Akhirnya, prevalensi asma pada keseluruhan Kanada bervariasi antara 5 dan 10%,
Tingkat pelaporan tertinggi di AlbertaKanada hingga 10,2% [22, 23]. Dengan

demikian, hasil penelitian kami mungkin tidak berlaku untuk daerah lain.

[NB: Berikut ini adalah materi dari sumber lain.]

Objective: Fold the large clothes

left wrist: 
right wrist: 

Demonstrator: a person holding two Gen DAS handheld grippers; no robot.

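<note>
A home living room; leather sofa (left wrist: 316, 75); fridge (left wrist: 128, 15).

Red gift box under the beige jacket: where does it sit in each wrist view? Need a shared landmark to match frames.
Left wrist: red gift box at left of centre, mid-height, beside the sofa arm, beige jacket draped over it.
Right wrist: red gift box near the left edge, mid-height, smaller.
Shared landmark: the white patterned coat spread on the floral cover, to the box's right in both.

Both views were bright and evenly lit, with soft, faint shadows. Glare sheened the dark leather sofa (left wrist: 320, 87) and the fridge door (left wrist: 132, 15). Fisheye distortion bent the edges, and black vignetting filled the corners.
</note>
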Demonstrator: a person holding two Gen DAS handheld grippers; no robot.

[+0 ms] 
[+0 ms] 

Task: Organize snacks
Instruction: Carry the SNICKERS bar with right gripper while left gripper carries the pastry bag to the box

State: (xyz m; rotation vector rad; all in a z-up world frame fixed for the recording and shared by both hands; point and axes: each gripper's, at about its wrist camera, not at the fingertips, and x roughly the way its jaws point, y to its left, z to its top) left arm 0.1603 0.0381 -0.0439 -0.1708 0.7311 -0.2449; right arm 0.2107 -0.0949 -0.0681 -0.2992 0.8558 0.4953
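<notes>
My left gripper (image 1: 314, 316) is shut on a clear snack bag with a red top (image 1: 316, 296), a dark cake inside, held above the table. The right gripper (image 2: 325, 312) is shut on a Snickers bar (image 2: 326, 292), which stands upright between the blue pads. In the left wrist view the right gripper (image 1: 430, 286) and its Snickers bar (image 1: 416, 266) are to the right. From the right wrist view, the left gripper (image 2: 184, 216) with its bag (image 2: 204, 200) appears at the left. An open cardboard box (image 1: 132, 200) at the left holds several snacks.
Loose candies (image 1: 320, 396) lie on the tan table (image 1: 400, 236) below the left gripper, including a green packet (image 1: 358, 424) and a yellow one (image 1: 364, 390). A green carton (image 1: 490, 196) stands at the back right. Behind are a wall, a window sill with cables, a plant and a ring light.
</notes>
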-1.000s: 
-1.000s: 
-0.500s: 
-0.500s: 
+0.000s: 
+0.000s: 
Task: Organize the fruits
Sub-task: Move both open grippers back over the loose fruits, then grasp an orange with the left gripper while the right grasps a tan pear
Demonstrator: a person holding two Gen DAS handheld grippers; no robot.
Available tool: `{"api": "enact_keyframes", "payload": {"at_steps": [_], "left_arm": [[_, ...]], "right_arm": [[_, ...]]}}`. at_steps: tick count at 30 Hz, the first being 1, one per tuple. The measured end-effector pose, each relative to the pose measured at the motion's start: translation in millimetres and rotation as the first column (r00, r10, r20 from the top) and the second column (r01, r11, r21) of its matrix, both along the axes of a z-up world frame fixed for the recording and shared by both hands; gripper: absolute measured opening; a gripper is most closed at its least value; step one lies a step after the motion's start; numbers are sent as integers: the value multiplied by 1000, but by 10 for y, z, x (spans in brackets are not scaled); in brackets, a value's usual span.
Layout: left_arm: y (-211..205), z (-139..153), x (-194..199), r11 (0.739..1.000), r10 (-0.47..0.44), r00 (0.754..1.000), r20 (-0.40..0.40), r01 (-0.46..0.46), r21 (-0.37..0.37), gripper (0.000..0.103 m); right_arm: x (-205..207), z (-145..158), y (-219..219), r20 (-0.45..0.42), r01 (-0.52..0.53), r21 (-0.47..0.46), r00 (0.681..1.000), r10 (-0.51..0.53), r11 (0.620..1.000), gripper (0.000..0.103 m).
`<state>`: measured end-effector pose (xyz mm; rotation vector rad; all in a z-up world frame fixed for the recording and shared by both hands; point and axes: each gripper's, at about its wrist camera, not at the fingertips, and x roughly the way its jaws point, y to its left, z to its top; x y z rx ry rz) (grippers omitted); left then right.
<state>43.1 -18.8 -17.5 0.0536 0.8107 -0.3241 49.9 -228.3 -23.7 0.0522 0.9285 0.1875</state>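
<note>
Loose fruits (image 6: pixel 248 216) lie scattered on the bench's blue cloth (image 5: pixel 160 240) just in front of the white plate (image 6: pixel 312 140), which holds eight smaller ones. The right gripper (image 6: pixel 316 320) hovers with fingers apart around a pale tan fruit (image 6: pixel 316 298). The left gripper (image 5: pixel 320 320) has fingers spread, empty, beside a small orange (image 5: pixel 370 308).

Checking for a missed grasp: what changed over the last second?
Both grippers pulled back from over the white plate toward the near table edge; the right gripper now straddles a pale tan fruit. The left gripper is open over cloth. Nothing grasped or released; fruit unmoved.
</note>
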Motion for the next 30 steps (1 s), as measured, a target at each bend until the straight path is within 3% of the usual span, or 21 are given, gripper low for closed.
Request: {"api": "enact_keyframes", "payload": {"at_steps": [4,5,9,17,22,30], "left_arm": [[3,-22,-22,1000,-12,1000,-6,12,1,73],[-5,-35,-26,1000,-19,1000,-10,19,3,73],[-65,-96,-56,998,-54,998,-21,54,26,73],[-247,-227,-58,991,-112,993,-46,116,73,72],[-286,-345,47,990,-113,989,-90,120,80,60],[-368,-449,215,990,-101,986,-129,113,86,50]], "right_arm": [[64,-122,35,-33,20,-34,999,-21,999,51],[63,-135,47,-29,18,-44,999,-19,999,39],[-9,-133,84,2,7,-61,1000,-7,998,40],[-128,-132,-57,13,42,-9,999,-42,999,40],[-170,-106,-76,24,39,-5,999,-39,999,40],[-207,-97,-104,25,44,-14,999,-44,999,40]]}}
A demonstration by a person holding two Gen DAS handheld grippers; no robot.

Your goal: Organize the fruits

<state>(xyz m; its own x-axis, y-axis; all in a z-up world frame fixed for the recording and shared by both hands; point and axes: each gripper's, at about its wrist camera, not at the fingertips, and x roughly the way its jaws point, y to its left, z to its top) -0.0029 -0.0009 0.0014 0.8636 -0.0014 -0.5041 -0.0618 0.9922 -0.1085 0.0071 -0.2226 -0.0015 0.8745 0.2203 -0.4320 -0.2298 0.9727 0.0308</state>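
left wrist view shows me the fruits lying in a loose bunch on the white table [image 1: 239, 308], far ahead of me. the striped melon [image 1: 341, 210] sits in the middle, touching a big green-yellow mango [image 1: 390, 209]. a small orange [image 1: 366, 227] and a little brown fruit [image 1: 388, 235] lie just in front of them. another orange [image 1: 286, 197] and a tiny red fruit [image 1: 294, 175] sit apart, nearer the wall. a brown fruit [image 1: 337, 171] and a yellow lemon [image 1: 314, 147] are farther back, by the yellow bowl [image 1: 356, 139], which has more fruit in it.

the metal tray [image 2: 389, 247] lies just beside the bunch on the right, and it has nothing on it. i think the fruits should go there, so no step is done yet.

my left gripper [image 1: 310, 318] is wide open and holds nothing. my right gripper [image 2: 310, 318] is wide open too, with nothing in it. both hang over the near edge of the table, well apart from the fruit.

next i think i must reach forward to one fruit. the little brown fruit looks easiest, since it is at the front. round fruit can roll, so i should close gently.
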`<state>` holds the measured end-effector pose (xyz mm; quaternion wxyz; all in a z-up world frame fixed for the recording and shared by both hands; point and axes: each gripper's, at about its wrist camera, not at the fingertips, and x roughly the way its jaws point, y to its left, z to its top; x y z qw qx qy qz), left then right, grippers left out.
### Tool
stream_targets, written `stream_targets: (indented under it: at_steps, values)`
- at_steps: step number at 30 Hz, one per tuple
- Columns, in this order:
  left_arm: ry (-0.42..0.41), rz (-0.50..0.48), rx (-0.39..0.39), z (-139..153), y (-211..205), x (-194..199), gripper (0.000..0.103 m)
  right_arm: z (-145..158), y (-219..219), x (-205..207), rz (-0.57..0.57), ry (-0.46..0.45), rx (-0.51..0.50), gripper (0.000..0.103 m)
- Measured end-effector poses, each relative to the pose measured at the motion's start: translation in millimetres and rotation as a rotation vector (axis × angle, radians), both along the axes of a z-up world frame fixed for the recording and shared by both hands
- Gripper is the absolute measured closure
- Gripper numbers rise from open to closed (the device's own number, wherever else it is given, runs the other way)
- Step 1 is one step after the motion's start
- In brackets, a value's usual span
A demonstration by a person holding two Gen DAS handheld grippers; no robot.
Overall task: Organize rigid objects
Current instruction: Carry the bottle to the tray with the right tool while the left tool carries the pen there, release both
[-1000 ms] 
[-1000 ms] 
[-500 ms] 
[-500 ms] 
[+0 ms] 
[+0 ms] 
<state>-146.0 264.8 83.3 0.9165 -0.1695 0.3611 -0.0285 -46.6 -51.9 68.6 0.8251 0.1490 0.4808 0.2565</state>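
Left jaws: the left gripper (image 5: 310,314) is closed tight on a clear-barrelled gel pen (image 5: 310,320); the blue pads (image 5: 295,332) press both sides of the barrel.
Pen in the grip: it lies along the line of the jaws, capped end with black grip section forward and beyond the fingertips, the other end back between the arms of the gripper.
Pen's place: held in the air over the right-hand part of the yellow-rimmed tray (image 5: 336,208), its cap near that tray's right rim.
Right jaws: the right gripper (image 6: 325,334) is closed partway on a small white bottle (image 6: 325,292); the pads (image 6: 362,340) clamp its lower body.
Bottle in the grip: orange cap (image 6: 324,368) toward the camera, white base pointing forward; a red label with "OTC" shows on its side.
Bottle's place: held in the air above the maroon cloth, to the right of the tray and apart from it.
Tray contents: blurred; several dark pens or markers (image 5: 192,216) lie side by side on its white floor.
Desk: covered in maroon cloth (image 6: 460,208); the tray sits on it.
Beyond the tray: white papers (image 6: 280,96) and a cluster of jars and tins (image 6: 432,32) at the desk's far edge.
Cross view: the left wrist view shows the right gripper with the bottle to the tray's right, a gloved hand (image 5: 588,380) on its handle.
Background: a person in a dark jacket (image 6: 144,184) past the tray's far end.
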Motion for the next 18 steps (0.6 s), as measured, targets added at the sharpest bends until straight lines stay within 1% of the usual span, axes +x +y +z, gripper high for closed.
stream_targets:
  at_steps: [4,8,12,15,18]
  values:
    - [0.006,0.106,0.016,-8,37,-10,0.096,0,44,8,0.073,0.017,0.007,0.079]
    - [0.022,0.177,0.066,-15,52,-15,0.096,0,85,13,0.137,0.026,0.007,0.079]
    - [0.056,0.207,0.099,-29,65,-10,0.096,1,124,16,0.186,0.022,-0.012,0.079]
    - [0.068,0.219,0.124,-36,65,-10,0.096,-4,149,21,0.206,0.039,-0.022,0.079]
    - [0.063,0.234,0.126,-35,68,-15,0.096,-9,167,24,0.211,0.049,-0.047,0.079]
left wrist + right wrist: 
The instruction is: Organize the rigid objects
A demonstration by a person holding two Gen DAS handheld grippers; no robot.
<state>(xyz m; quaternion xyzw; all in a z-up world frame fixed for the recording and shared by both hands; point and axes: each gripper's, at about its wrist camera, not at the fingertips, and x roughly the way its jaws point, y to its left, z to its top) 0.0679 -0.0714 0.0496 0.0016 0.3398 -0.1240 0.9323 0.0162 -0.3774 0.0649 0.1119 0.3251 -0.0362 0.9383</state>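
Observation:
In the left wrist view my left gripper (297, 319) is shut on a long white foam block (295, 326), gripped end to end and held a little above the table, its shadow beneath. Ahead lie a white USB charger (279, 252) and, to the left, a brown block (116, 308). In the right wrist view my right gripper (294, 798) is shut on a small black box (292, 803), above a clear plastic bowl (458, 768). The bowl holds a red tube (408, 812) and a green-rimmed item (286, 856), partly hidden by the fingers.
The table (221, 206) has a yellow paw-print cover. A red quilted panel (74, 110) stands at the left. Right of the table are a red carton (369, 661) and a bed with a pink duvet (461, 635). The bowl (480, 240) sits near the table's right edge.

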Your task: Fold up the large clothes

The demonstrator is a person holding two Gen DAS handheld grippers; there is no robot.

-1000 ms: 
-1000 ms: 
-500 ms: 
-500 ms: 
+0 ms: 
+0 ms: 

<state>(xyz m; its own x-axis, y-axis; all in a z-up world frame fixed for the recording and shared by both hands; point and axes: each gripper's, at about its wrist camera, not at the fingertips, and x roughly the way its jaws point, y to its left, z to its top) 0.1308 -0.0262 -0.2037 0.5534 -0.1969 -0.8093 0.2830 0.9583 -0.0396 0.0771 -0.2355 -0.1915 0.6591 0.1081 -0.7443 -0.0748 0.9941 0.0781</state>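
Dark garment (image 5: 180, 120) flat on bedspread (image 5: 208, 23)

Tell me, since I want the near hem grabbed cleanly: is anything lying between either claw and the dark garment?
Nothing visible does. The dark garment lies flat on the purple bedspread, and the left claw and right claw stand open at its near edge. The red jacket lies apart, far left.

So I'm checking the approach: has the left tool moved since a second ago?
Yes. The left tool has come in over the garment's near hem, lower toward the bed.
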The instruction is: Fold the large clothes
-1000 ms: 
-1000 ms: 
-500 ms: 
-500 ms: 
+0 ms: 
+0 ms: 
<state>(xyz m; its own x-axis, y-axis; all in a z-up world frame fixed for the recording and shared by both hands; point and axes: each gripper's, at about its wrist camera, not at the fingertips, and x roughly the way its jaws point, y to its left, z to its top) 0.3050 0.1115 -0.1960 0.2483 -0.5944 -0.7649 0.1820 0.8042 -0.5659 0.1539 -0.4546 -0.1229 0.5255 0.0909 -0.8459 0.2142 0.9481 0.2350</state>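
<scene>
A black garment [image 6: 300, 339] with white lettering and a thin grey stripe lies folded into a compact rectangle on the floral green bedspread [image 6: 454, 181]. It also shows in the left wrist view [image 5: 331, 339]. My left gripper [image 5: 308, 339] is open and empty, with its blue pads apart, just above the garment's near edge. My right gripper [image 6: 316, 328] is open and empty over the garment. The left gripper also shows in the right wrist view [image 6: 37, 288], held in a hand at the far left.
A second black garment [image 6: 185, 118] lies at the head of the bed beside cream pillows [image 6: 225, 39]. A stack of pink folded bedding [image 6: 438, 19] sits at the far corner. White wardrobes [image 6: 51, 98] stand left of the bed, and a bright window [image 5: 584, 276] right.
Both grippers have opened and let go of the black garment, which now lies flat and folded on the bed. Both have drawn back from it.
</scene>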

Penelitian serupa dari pusat-pusat lainnya di Kanada akan membantu memperjelas
pertanyaan ini.
Meskipun keterbatasan ini, hasil penelitian ini tetap berguna untuk dokter yang
mengobati pasien dengan spektrum keparahan AR. Ini memperkuat fakta bahwa
AR bukanlah penyakit sepele dan harus dikelola dengan baik untuk
mengoptimalkan perkembangan reaktivitas saluran napas. Pada pasien dengan
penyakit yang menetap dan berat , ada tingkat tinggi yang tidak terdiagnosis,
tetapi secara klinis asma yang signifikan dan kami merasa hal ini menjadi
pertimbangan untuk meningkatkan praktek skrining asma untuk pasien dengan
rhinitis alergi. Studi lebih lanjut tentang biaya penelitian diperlukan untuk
meneliti efektivitas skrining asma pada populasi ini sebelum dilakukan secara
luas.

Kesimpulan
Terdapat prevalensi yang cukup tinggi dari asma yang tidak terdiagnosis pada
pasien yang datang ke praktek Rhinology dengan gejala rhinitis alergi sedang
sampai gejala rinitis alergi yang parah. Penyaringan dari tes fungsi paru-paru
dalam populasi pasien dapat dipertimbangkan.